Le studio d’enregistrement d’O2 Radio, pour le journal comme les émissions thématiques. C’est ici que je présentais les brèves en direct à midi.
Les brèves : l’info locale au quotidien
Chaque matin, c’est la même routine : arrivée à la rédaction à 9h pour consulter l’information locale. En amont, durant mon trajet, je me suis déjà informé·e de ce qu’il se passait dans l’actualité à toutes les échelles. Mais une fois installé·e dans l’open space d’O2 Radio, il faut se concentrer sur l’actualité des communes aux alentours : Cenon, Lormont, Floirac, Bassens … Un petit tour sur le site des mairies s’impose alors afin de savoir les prochains évènements organisés par la mairie ou les associations de la commune, les travaux … Dans le même temps, on consulte ses mails pour lire les communiqués que l’on a reçu : communication institutionnelle, politiques, entreprises ou associations, il y a de quoi faire. Puis il faut aller chercher d’autres communiqués et dossiers de presse par soi-même : sur le site de la Métropole ou de la Préfecture, des organismes publics …
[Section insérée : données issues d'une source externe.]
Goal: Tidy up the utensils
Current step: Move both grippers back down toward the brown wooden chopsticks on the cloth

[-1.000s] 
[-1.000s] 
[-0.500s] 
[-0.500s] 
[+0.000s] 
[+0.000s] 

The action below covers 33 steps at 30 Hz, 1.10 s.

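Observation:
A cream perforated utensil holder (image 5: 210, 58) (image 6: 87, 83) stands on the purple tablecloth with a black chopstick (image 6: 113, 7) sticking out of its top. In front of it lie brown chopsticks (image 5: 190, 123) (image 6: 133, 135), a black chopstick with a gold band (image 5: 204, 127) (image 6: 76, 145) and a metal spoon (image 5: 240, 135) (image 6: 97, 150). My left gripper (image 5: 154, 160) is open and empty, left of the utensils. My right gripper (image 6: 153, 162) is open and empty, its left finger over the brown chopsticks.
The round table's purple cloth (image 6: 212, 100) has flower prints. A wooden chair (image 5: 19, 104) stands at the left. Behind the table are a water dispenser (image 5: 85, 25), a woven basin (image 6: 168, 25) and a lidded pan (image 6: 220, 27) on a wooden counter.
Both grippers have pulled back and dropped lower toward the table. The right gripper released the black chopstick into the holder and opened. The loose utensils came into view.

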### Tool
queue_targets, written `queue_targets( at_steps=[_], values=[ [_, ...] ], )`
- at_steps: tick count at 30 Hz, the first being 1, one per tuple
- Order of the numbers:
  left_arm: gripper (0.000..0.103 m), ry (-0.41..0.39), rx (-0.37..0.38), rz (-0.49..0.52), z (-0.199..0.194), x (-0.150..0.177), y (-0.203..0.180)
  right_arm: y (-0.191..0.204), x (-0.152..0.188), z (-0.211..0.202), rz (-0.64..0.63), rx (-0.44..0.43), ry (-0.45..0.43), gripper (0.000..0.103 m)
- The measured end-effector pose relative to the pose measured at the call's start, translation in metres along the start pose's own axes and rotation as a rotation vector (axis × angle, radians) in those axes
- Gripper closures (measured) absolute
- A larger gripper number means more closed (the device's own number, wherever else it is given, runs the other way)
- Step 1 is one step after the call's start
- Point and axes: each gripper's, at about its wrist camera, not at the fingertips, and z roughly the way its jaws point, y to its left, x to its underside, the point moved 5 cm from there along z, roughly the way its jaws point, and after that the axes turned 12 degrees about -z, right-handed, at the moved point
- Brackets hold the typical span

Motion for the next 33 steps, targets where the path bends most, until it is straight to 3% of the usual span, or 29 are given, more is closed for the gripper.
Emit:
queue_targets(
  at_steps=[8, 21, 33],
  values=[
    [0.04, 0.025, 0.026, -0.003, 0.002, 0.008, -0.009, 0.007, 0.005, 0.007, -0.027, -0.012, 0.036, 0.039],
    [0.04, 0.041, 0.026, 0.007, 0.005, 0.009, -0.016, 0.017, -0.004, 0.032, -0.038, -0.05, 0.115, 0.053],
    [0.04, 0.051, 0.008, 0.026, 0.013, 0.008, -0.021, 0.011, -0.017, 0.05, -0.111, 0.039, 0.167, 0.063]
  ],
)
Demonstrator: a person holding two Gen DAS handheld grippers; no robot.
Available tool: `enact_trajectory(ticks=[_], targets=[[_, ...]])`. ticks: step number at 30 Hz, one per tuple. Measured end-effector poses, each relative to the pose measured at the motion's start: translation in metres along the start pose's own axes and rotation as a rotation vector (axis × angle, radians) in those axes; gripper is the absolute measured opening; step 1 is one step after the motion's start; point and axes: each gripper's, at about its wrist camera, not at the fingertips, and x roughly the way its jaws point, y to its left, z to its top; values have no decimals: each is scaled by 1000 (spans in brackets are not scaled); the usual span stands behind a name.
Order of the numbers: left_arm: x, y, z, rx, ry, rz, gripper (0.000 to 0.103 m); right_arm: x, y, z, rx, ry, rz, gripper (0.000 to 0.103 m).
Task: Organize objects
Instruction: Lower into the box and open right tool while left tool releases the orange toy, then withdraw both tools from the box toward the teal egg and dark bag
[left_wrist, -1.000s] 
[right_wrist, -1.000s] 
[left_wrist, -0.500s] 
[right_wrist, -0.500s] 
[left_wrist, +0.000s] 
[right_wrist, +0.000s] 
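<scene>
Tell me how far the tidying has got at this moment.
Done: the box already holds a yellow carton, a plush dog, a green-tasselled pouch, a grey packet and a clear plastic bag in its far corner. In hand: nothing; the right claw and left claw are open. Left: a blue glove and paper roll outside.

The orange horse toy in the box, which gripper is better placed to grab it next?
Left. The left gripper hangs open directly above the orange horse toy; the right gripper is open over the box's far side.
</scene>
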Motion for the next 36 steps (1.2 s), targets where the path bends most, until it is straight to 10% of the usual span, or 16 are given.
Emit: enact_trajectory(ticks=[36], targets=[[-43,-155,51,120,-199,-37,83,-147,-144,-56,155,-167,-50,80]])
Vient ensuite le temps de la rédaction : il faut apporter le plus d’informations possibles tout en étant concis·e et clair·e car les auditeur·ices n’ont que le son, pas d’images ou de texte. En quelques phrases, on leur donne les “5W”, tout en veillant à ne pas déborder sur le temps d’antenne de(s) invité·es du journal de midi – les brèves ne doivent pas dépasser trois minutes.
Les reportages : donner la parole à celleux que l’on n’entend pas
Lire des communiqués quotidiennement, ça donne des suggestions de reportages. Tout comme les posts que l’on voit sur les réseaux sociaux, le bouche à oreille ou bien encore les affiches dans la rue. Avec toutes ces infos, toujours se poser cette question : cela va-t-il intéresser les personnes qui m’écoutent ? O2 se focalise sur l’actu des Hauts de Garonne : un forum de l’emploi à Tresses, l’inauguration des nouvelles bornes à déchets alimentaires à Lormont ou un festival au Rocher de Palmer ? Parfait ! On prend un Tascam (que l’on a essayé au préalable – on n’est jamais à l’abri d’une batterie vide ou d’un bug), on se rend sur place, et on pose ses questions bien préparées aux différent·es interlocuteur·ices. Dans certaines situations comme une manifestation ou un festival, des prises de son sont nécessaires pour s’immerger dans l’évènement.
Le montage : faire passer des messages de manière audible
Quand on parle, on fait des bruits de bouche, bégaye, cherche ses mots et se répète, c’est naturel. Mais à la radio, c’est très désagréable à écouter. Alors une séance de “nettoyage” s’impose. “Nettoyer” un son, c’est éliminer toutes ces choses désagréables que je viens d’évoquer. À O2 Radio, le montage se fait sur le logiciel Audacity. On fait des coupes pour enlever les passages indésirables, tout en essayant d’avoir les transitions les plus naturelles possibles. En plus de permettre d’avoir un son qualitatif, le nettoyage permet de garder l’essentiel des propos de(s) l’interviewé·es, afin d’aller à l’essentiel et de respecter un certain timing, bien qu’à O2 nous n’avons pas de consignes précise sur le temps que doit faire un son nettoyé.